Dear all,
This Friday (the 21st) at 4PM CET, John Harlim from Penn State will present his work on machine learning of missing dynamical systems at CWI. Here, the model error problem arising from missing dynamics is formulated as a supervised learning task using the Mori-Zwanzig formalism and Taken's embedding theorem. More info can be found in the abstract below. Feel free to share the zoom link if you think the talk may be of interest to your colleagues or students.
Kind regards,
Wouter Edeling
Join Zoom Meeting https://cwi-nl.zoom.us/j/86326565885?pwd=THBiY3BRSUkvVzQ1UjM4Y1RTNGhOZz09
Meeting ID: 863 2656 5885 Passcode: 931873
13 May 2021 16h00: John Harlim (Penn state): Machine learning of missing dynamical systems
In the talk, I will discuss a general closure framework to compensate for the model error arising from missing dynamical systems.

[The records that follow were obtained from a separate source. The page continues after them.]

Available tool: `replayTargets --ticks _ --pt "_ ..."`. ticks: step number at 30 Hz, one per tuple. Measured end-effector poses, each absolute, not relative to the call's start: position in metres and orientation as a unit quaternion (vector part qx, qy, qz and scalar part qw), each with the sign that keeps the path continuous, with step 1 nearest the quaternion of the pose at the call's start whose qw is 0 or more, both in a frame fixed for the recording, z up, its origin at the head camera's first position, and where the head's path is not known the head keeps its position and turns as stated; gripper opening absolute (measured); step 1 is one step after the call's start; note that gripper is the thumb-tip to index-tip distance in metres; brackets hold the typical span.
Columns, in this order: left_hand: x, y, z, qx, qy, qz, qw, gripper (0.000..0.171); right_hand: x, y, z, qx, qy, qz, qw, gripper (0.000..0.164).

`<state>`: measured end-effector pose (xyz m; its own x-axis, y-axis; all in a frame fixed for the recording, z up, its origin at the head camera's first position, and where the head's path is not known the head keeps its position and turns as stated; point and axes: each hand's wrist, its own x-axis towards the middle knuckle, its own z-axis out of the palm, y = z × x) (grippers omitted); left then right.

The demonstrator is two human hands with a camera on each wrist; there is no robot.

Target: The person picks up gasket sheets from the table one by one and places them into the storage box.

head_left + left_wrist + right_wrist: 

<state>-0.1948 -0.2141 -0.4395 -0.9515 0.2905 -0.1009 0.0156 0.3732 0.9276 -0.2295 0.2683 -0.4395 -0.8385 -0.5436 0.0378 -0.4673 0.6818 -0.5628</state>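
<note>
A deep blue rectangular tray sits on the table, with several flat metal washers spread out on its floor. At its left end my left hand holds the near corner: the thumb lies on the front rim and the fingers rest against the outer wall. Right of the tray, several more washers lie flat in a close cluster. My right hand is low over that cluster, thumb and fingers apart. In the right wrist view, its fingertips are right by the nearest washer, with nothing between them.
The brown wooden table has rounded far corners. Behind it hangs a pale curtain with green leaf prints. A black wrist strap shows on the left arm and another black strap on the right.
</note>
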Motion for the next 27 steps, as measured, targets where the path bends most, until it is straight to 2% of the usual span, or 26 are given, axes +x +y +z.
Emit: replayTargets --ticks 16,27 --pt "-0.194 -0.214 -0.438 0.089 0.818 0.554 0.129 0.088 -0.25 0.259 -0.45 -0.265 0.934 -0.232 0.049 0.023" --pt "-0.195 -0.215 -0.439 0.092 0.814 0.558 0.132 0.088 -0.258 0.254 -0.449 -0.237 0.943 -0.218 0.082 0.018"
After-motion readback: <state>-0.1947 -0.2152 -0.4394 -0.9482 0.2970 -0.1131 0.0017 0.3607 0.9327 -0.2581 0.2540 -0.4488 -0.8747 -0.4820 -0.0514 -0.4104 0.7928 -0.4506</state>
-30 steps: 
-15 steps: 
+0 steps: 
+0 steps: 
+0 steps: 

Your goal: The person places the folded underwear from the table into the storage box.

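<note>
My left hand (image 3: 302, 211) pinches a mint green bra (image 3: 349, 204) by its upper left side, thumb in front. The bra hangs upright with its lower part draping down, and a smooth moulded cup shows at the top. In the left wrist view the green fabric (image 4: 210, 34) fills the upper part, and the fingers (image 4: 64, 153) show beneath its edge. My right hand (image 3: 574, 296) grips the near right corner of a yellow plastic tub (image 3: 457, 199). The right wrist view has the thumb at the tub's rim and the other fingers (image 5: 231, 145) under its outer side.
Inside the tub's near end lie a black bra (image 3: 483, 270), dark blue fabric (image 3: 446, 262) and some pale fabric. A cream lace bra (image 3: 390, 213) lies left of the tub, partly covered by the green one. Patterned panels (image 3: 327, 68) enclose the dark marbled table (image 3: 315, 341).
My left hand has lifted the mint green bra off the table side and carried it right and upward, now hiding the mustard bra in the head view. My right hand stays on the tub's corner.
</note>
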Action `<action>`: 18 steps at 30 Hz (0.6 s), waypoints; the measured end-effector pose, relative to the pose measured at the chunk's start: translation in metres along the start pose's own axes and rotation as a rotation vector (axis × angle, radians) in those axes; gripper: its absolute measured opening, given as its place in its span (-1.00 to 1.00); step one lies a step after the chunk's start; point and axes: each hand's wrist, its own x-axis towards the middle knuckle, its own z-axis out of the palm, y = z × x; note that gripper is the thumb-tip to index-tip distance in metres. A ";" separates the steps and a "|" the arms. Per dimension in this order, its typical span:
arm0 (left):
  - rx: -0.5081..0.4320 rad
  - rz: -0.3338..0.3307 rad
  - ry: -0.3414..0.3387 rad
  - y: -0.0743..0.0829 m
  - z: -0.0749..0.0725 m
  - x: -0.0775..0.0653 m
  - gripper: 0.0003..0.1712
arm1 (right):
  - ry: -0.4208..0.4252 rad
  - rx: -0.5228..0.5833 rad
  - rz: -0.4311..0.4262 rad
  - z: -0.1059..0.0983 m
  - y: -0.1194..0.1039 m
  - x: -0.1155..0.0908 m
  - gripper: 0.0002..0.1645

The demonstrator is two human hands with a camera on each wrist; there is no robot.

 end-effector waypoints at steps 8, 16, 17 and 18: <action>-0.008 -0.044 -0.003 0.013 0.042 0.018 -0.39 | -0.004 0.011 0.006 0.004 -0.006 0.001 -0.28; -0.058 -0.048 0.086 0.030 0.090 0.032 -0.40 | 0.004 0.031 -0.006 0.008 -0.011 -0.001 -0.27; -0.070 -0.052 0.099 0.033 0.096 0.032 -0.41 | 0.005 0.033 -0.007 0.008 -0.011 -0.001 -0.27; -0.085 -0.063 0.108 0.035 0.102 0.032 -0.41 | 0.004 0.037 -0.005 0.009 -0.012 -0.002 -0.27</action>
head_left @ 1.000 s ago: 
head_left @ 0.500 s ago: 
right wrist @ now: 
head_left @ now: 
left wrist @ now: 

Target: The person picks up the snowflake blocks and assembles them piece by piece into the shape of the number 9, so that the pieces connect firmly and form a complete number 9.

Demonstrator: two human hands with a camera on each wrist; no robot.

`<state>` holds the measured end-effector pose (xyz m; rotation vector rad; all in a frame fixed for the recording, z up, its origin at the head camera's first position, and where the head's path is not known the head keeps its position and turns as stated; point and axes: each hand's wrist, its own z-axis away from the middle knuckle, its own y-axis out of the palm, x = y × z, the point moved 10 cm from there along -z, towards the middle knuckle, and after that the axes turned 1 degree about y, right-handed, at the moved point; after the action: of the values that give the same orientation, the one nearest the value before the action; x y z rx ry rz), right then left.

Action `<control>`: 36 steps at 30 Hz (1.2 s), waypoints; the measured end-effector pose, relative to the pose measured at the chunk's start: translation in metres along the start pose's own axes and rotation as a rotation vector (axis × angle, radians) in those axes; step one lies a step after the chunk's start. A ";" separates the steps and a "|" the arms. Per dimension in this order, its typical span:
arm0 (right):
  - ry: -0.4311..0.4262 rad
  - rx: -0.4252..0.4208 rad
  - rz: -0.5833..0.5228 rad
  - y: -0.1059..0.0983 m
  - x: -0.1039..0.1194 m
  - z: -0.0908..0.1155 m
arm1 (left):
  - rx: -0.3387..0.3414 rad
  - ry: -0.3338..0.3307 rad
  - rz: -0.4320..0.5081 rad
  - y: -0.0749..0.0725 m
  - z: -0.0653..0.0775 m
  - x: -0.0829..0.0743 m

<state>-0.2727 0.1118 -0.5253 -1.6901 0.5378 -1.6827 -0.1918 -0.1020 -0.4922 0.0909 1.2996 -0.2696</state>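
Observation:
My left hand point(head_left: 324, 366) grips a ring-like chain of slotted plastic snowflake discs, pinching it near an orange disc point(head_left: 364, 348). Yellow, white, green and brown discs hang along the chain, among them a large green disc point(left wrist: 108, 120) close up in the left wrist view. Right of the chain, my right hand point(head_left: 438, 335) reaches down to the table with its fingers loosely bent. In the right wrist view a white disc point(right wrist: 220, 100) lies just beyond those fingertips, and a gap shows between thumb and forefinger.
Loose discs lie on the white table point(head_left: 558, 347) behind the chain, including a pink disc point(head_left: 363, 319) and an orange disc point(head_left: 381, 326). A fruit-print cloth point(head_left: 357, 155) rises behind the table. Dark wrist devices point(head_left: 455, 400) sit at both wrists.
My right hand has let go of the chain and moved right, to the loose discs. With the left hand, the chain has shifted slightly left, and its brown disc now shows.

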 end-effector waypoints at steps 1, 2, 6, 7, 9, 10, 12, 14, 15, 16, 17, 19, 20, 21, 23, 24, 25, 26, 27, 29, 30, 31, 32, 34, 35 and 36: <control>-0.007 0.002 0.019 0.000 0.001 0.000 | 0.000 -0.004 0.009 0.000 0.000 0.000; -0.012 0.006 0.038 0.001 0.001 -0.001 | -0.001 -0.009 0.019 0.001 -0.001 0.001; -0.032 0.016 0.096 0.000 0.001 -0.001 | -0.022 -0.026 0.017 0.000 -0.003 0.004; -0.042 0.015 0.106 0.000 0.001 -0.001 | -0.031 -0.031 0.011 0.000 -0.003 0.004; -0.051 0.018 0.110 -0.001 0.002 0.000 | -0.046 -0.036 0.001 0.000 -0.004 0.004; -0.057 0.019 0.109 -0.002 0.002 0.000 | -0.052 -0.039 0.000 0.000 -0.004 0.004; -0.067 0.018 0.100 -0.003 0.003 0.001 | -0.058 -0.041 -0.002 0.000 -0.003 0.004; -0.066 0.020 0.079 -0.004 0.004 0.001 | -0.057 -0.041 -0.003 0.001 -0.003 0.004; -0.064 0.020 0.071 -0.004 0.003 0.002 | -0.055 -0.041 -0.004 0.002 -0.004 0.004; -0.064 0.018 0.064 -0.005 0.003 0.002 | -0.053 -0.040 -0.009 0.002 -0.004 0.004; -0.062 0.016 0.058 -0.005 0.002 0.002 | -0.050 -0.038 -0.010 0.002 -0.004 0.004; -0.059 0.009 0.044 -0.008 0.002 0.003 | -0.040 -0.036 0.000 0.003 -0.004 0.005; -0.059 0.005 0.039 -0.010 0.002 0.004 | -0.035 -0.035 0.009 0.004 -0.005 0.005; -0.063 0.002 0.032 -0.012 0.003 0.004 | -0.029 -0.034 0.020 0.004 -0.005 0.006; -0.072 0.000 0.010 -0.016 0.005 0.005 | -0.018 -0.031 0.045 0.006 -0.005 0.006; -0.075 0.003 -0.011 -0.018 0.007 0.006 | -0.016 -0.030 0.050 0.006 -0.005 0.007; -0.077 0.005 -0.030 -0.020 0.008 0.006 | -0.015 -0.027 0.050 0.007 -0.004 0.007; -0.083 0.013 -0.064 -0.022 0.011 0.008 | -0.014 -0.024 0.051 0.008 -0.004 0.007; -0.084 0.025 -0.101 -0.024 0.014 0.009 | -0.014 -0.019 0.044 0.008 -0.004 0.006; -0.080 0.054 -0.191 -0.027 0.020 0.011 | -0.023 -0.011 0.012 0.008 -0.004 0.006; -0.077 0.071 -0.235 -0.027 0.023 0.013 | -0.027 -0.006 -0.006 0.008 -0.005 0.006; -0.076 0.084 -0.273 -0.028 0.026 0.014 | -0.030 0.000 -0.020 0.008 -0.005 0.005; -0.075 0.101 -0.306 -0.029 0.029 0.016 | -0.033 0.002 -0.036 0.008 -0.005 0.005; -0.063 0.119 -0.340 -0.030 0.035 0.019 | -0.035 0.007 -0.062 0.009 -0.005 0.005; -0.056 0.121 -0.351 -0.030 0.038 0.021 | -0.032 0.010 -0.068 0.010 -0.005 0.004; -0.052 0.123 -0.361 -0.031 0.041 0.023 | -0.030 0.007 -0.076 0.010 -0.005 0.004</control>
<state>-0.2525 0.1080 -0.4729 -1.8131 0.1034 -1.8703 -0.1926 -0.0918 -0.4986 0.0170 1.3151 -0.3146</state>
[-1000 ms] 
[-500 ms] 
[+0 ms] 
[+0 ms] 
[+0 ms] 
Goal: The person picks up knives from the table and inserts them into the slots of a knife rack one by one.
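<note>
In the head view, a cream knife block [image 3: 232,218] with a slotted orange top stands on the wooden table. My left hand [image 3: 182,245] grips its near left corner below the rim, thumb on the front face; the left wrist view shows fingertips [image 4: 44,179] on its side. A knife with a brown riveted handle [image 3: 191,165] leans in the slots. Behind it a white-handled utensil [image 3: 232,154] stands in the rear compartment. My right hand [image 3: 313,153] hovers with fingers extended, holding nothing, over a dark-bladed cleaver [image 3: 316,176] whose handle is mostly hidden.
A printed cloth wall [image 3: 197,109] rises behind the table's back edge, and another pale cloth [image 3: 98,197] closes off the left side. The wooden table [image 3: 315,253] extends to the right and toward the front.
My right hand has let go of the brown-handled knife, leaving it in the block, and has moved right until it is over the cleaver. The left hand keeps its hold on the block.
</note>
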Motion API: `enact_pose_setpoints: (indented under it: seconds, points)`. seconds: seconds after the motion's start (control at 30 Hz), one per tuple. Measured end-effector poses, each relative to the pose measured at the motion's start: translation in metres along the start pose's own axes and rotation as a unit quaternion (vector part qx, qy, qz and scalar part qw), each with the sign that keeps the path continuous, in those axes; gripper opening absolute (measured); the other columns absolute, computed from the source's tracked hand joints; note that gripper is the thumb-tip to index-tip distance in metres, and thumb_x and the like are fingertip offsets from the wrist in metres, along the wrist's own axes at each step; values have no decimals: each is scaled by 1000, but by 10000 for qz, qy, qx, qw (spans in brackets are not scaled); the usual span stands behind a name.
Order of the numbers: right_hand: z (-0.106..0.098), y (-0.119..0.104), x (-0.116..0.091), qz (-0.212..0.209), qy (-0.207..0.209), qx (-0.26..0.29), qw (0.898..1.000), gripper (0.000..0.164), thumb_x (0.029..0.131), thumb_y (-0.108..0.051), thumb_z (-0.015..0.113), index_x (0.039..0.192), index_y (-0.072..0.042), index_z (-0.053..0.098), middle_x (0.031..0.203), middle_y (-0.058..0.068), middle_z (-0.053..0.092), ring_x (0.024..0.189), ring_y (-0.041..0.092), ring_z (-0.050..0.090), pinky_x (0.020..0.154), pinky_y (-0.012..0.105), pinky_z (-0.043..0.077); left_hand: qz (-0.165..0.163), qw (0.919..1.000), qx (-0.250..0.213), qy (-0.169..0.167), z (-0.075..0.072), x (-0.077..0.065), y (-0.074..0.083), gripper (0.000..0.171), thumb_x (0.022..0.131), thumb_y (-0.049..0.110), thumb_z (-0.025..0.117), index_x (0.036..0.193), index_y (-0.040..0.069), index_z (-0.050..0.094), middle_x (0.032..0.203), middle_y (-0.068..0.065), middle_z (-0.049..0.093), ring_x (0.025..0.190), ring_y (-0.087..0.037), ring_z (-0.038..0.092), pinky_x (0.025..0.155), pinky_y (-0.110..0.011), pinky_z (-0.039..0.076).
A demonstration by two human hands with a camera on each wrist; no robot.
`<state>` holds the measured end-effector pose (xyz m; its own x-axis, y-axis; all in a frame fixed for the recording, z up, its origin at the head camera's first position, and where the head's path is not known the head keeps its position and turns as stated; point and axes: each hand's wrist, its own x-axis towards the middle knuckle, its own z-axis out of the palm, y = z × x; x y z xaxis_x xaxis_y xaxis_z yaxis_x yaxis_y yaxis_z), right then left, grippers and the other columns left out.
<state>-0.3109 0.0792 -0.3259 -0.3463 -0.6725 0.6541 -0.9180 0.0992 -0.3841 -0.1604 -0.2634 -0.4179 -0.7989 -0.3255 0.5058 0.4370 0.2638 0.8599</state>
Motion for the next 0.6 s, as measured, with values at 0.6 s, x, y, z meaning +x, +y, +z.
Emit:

The proposed framework reformulates the model error problem into a supervised learning task to estimate a very high-dimensional closure model, deduced from the Mori-Zwanzig representation of a projected dynamical system with projection operator chosen based on Takens embedding theory. Besides theoretical convergence, this connection provides a systematic framework for closure modeling using available machine learning algorithms. I will demonstrate numerical results using a kernel-based linear estimator as well as neural network-based nonlinear estimators. If time permits, I will also discuss error bounds and mathematical conditions that allow for the estimated model to reproduce the underlying stationary statistics, such as one-point statistical moments and auto-correlation functions, in the context of learning Ito diffusions.